* **TASK INSTRUCTIONS**:
Repeat only what runs from the line with "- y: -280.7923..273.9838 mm" through the last line of the data below, both included, keeping every word as it is and leaving out the pictures.

* **DATA**:
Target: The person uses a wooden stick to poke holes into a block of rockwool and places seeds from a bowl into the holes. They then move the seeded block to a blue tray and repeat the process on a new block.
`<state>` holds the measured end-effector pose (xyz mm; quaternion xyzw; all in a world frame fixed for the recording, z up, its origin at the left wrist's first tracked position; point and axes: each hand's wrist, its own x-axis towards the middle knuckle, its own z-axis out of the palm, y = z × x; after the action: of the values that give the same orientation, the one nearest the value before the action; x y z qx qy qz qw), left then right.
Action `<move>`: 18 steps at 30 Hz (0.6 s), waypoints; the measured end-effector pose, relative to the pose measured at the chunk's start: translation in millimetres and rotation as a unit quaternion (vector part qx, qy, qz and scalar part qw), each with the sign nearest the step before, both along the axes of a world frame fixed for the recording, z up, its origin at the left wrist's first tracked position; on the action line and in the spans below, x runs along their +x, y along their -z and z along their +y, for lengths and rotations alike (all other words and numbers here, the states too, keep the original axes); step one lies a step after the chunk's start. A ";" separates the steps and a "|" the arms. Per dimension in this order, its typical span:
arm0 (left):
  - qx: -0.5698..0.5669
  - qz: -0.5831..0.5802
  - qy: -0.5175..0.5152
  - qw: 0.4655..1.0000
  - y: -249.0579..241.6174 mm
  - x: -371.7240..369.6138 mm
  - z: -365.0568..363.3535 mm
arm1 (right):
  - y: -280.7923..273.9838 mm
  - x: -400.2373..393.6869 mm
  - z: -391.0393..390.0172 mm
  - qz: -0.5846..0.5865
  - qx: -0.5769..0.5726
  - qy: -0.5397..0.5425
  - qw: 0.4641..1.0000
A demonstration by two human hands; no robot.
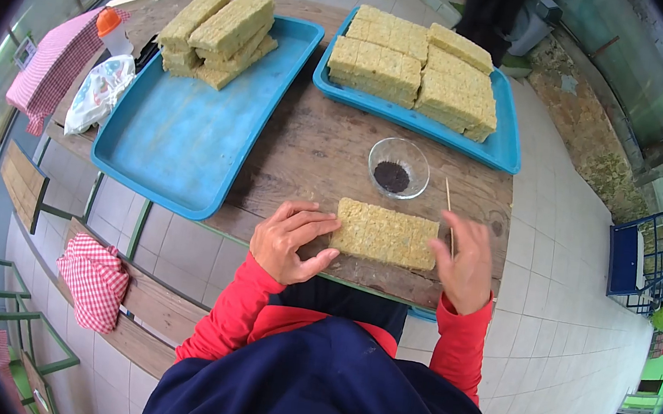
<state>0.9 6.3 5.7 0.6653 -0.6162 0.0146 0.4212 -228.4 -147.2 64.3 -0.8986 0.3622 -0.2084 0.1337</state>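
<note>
A yellowish, rough-textured slab [385,234] lies flat on the wooden table [306,144], close to the front edge. At its left end is my left hand [293,242], fingers bent and apart, fingertips at the slab's edge. My right hand [465,261] is by the right end, thumb and fingers spread, holding nothing that I can see. A thin wooden stick [449,199] lies beside that hand, its lower part close to the fingers. Behind the slab stands a clear glass bowl [418,168] with small dark grains [391,177] in it.
A blue tray [169,137] at the left holds stacked slabs [225,30]. Another blue tray [508,141], at the back right, bears more blocks [419,63]. A plastic bag [101,94] and an orange-capped bottle [113,30] are at the far left. A bench [151,305] stands below left.
</note>
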 end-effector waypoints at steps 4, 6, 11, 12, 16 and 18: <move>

* **THE COMPLETED TASK**:
  - y: -280.7923..273.9838 mm
  - x: -400.2373..393.6869 mm
  - z: -391.0393..390.0172 mm
  - qz: -0.5846..0.5865
  - qx: -0.5769..0.5726
  - qy: -0.5397..0.5425
  - qw: 0.4641..1.0000
A demonstration by two human hands; no robot.
<state>0.9 6.3 5.7 0.6653 -0.6162 0.0146 0.4212 -228.4 -147.2 64.3 -0.8986 0.3622 -0.2084 0.1337</state>
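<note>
A yellowish, rough-textured slab [385,234] lies flat on the wooden table [306,144], close to the front edge. At its left end is my left hand [293,242], fingers bent and apart, fingertips at the slab's edge. My right hand [465,261] is by the right end, thumb and fingers spread, holding nothing that I can see. A thin wooden stick [449,199] lies beside that hand, its lower part close to the fingers. Behind the slab stands a clear glass bowl [418,168] with small dark grains [391,177] in it.
A blue tray [169,137] at the left holds stacked slabs [225,30]. Another blue tray [508,141], at the back right, bears more blocks [419,63]. A plastic bag [101,94] and an orange-capped bottle [113,30] are at the far left. A bench [151,305] stands below left.
</note>
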 end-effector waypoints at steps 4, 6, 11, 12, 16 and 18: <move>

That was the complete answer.